§ **TASK TO COMPLETE**
Your output should be the full listing, unchanged.

####

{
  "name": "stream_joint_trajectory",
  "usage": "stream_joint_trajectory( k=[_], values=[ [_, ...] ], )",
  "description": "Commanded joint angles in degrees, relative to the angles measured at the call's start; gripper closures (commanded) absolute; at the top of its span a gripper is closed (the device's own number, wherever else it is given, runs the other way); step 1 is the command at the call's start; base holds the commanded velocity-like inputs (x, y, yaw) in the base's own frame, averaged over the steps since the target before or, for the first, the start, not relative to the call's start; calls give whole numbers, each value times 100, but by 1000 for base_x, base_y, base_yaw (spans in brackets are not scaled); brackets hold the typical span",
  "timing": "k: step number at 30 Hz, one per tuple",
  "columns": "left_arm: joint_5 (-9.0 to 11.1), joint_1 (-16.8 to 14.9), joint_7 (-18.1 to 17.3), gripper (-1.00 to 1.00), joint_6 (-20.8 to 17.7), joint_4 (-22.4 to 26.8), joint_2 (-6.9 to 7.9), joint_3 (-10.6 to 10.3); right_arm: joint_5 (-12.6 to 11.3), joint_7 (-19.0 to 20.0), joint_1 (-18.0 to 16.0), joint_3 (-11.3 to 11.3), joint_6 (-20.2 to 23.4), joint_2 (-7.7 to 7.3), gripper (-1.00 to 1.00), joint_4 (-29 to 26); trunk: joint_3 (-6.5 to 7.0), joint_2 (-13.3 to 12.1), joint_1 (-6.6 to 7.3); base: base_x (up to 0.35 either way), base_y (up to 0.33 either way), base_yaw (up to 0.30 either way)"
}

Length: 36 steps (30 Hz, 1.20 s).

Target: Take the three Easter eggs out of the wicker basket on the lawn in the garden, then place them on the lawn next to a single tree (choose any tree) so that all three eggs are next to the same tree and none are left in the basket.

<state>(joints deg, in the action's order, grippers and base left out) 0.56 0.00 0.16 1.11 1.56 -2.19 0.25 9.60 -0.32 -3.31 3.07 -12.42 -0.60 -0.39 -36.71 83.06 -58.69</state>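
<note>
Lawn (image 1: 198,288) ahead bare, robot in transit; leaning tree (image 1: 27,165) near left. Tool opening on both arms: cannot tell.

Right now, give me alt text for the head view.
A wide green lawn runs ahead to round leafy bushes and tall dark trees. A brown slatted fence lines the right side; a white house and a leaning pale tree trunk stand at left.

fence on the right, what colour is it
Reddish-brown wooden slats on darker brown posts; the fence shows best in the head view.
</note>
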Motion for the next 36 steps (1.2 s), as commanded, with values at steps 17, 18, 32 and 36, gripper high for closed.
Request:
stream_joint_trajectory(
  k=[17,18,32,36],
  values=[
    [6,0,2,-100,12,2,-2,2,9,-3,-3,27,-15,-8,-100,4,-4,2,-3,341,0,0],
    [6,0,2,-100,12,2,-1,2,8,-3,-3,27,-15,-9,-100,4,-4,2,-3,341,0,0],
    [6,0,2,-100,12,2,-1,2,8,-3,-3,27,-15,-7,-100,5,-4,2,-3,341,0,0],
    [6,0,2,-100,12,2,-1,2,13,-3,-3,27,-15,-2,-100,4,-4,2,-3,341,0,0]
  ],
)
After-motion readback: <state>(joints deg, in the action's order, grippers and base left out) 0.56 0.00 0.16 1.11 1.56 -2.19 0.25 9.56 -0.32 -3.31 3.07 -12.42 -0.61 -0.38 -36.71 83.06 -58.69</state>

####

§ **RESULT FOR THIS TASK**
{
  "name": "stream_joint_trajectory",
  "usage": "stream_joint_trajectory( k=[_], values=[ [_, ...] ], )",
  "description": "Commanded joint angles in degrees, relative to the angles measured at the call's start; gripper closures (commanded) absolute; at the top of its span a gripper is closed (the device's own number, wherever else it is given, runs the other way); step 1 is the command at the call's start; base holds the commanded velocity-like inputs (x, y, yaw) in the base's own frame, averaged over the steps since the target before or, for the first, the start, not relative to the call's start; calls give whole numbers, each value times 100, but by 1000 for base_x, base_y, base_yaw (spans in brackets are not scaled); brackets hold the typical span",
  "timing": "k: step number at 30 Hz, one per tuple",
  "columns": "left_arm: joint_5 (-9.0 to 11.1), joint_1 (-16.8 to 14.9), joint_7 (-18.1 to 17.3), gripper (-1.00 to 1.00), joint_6 (-20.8 to 17.7), joint_4 (-22.4 to 26.8), joint_2 (-6.9 to 7.9), joint_3 (-10.6 to 10.3); right_arm: joint_5 (-12.6 to 11.3), joint_7 (-19.0 to 20.0), joint_1 (-18.0 to 16.0), joint_3 (-11.3 to 11.3), joint_6 (-20.2 to 23.4), joint_2 (-7.7 to 7.3), gripper (-1.00 to 1.00), joint_4 (-29 to 26); trunk: joint_3 (-6.5 to 7.0), joint_2 (-13.3 to 12.1), joint_1 (-6.6 to 7.3); base: base_x (up to 0.35 either way), base_y (up to 0.33 either way), base_yaw (up to 0.30 either way)"
}

Length: 36 steps (30 Hz, 1.20 s).

Target: Take the three Easter eggs out of the wicker basket on the lawn in the garden, then place them on the lawn next to a single tree (choose any tree) so that all three eggs are next to the same tree and none are left in the basket.

<state>(joints deg, in the action's order, grippers and base left out) 0.56 0.00 0.16 1.11 1.56 -2.19 0.25 9.60 -0.32 -3.31 3.07 -12.42 -0.60 -0.39 -36.71 83.06 -58.69</state>
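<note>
Lawn (image 1: 198,288) ahead bare, robot in transit; leaning tree (image 1: 27,165) near left. Tool opening on both arms: cannot tell.

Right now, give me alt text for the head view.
A wide green lawn runs ahead to round leafy bushes and tall dark trees. A brown slatted fence lines the right side; a white house and a leaning pale tree trunk stand at left.

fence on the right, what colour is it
Reddish-brown wooden slats on darker brown posts; the fence shows best in the head view.
</note>
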Motion for the next 36 steps (1.2 s), as commanded, with values at steps 17, 18, 32 and 36, gripper high for closed.
Request:
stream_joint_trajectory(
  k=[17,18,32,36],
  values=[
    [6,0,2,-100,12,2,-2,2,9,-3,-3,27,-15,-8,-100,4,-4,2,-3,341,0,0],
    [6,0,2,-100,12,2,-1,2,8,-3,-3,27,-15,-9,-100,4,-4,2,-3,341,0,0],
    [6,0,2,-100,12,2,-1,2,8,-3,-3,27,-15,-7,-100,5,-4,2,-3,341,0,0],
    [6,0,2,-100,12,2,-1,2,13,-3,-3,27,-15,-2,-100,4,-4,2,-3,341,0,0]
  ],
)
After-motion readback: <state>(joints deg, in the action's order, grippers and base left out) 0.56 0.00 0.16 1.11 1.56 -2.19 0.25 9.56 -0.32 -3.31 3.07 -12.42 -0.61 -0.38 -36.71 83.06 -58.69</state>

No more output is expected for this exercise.